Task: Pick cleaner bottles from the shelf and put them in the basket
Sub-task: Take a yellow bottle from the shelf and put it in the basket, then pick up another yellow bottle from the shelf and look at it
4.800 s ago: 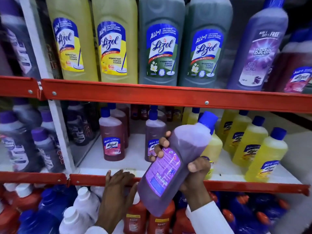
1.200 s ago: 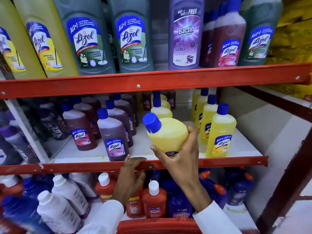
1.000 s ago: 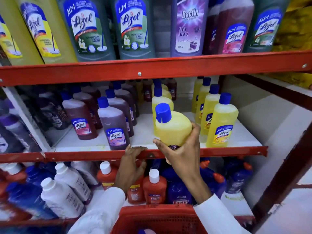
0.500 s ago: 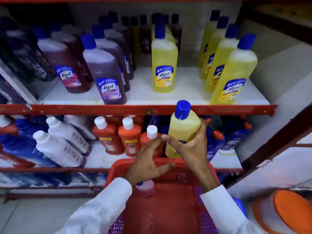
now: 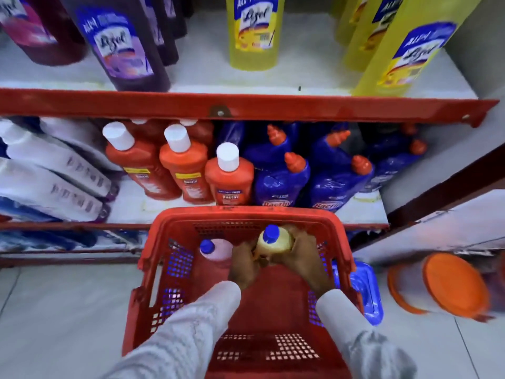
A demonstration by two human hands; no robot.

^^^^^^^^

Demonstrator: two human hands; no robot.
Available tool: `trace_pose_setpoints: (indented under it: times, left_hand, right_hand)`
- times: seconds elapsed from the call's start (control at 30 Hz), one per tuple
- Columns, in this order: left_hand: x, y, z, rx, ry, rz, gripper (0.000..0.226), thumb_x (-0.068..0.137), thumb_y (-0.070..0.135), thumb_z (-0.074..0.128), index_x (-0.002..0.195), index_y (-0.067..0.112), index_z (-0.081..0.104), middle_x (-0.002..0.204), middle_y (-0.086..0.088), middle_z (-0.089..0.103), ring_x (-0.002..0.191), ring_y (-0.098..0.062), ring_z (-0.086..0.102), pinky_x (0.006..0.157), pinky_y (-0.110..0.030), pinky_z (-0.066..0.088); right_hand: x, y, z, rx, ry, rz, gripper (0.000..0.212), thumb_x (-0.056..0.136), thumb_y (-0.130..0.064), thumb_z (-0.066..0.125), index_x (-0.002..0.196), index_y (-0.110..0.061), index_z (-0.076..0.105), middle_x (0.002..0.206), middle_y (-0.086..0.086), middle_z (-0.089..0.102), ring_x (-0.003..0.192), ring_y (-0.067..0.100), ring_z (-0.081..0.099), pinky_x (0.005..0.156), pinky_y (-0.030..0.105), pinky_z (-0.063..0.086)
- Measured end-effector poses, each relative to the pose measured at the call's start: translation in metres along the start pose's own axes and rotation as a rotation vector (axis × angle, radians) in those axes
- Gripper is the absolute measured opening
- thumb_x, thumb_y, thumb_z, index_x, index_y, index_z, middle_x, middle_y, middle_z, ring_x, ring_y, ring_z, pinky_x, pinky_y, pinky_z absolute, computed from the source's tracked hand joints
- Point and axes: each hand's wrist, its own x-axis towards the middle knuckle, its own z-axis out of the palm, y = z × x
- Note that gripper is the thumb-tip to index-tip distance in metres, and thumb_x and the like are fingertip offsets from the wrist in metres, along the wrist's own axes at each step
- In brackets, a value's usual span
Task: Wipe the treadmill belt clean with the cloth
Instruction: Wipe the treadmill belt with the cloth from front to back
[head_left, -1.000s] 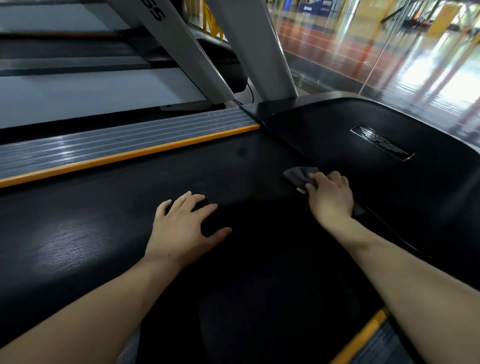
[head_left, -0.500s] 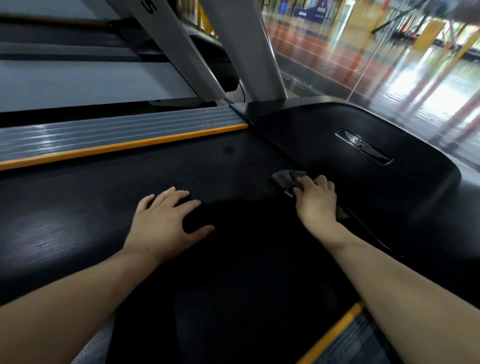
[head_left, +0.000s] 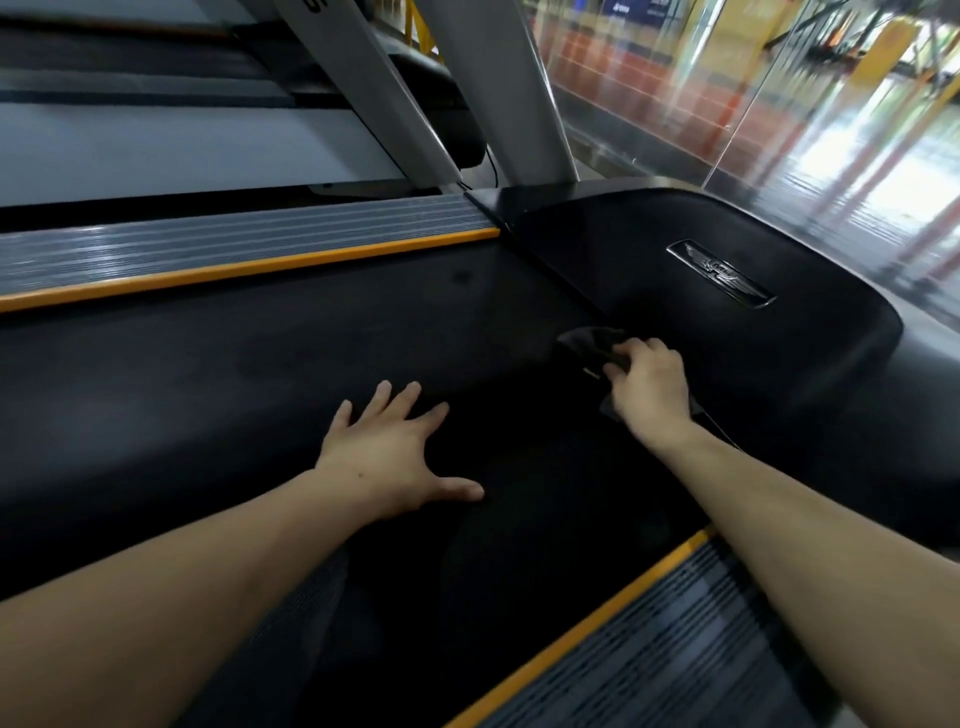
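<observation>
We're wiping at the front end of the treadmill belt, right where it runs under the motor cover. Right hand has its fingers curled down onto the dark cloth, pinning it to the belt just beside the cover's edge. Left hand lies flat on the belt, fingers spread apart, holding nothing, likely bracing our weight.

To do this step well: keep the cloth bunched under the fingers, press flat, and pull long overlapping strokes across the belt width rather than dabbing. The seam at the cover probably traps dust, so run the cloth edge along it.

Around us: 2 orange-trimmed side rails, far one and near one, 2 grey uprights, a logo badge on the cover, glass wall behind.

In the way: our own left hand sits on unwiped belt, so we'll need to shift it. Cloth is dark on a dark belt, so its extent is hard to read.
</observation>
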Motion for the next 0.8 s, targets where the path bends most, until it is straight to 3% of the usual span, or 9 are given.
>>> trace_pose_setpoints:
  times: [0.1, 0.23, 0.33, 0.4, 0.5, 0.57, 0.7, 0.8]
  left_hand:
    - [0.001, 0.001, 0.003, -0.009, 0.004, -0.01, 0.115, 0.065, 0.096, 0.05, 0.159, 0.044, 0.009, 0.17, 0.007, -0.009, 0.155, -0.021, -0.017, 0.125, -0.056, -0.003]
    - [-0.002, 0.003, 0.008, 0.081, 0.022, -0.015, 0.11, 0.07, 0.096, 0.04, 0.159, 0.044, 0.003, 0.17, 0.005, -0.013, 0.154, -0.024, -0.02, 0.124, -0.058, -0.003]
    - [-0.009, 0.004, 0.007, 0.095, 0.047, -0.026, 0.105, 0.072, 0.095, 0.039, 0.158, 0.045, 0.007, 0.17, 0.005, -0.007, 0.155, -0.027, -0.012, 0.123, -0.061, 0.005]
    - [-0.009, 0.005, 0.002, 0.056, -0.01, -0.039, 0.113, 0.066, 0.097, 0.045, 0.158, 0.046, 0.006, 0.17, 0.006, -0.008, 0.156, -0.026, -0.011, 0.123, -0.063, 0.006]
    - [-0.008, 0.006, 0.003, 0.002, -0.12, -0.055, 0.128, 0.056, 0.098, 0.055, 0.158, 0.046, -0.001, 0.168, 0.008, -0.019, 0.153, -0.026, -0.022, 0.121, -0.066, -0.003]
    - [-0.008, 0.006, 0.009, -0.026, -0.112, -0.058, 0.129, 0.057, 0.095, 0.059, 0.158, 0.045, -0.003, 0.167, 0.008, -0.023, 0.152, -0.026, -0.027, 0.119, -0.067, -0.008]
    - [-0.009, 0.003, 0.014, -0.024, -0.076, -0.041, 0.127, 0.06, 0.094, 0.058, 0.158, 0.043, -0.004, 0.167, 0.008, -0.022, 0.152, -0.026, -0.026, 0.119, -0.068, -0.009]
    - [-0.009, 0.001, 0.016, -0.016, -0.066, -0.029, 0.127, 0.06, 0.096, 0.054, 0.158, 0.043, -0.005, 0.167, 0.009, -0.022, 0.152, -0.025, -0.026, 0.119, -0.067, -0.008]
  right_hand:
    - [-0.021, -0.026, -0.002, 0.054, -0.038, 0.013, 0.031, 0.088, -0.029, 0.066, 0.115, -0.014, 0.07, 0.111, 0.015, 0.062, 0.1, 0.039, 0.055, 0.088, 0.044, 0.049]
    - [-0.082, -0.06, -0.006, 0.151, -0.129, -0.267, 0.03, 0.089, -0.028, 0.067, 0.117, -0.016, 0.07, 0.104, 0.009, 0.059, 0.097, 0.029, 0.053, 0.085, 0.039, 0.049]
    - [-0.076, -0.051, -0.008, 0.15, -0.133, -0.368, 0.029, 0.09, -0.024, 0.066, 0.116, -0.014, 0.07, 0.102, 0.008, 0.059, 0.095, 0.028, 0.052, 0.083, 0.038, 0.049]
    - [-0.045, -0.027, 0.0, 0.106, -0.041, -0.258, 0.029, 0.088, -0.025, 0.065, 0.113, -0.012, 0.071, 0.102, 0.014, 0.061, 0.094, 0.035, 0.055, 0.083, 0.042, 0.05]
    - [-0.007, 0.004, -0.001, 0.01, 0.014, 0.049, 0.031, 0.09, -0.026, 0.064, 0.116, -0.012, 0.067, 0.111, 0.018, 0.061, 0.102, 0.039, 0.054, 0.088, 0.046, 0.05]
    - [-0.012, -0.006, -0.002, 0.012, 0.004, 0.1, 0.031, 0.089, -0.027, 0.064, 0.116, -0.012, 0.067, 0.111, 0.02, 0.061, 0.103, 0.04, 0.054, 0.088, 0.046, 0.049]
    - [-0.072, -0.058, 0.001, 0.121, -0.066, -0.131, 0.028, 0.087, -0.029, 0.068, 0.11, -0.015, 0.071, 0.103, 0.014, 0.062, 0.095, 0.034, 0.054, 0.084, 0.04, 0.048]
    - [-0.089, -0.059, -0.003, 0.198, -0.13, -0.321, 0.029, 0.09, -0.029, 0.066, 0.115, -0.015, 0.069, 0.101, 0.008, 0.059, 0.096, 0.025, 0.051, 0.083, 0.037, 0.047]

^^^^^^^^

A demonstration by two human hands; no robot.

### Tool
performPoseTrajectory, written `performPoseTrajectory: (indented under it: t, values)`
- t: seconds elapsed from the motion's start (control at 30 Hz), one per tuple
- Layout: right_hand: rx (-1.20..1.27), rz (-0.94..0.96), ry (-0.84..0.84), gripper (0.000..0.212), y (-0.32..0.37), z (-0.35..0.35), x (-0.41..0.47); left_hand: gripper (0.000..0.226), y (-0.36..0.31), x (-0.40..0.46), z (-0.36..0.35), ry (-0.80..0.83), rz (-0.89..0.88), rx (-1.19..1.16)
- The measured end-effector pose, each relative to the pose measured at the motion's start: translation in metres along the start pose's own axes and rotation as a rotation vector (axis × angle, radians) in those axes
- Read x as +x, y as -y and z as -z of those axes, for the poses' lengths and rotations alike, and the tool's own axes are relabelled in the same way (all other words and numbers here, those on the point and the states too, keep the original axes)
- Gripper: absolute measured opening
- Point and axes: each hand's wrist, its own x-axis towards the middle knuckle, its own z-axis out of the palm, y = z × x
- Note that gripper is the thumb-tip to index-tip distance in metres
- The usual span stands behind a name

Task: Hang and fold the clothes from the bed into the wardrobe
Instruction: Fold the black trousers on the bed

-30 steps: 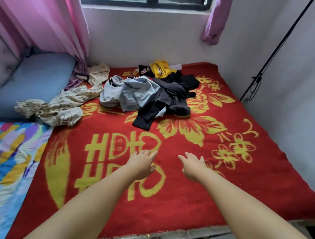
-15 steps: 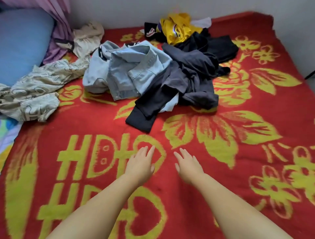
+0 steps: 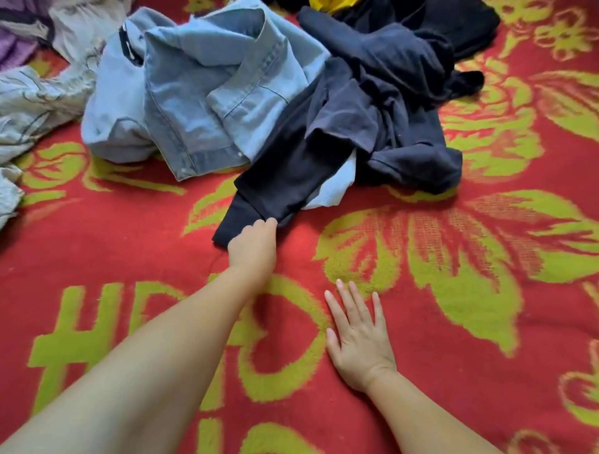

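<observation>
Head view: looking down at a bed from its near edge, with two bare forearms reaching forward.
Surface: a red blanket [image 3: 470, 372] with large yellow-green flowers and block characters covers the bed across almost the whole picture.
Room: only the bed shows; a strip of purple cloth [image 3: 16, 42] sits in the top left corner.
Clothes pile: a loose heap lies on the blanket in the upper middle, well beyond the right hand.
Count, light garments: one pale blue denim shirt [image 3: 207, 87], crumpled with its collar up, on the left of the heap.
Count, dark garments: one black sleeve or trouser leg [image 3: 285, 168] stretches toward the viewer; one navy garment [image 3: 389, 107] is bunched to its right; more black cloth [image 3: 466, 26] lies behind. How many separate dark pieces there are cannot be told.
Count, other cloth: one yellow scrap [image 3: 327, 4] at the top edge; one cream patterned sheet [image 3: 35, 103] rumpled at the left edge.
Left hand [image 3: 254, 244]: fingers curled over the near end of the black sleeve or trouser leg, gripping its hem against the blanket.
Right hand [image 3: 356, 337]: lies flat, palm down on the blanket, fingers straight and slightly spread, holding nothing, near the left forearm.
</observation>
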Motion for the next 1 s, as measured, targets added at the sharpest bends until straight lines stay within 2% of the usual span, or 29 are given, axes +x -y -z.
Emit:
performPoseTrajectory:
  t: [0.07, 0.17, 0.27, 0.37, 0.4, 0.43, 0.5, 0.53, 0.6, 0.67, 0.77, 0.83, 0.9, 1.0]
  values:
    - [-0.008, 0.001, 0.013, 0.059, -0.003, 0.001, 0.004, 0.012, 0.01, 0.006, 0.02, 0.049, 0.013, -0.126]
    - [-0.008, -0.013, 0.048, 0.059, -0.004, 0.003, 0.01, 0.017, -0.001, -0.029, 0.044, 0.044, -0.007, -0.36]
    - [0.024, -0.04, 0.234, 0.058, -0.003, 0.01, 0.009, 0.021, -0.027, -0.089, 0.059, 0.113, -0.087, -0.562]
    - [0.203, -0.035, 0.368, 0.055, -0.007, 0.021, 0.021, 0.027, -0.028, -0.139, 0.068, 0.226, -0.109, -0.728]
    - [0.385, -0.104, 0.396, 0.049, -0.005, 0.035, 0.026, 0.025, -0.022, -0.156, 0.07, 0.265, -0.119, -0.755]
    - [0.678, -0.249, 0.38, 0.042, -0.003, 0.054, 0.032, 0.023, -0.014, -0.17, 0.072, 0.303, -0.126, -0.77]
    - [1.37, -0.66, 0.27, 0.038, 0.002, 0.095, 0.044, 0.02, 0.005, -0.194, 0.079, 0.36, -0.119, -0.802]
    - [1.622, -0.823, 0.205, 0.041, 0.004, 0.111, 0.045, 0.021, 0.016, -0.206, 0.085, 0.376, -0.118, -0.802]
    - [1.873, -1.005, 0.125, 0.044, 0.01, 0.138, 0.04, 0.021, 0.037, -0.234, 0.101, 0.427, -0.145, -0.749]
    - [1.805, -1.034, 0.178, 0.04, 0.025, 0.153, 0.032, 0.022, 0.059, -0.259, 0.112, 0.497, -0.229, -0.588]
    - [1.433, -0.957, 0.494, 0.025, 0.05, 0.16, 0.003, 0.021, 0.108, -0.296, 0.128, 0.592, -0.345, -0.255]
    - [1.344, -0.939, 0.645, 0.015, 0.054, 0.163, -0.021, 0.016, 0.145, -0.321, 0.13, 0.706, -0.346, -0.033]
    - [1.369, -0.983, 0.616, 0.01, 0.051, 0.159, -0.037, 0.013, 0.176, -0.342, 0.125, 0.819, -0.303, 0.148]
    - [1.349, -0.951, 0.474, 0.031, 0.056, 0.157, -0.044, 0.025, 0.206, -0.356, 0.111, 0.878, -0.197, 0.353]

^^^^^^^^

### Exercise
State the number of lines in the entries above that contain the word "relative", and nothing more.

### Expected output
2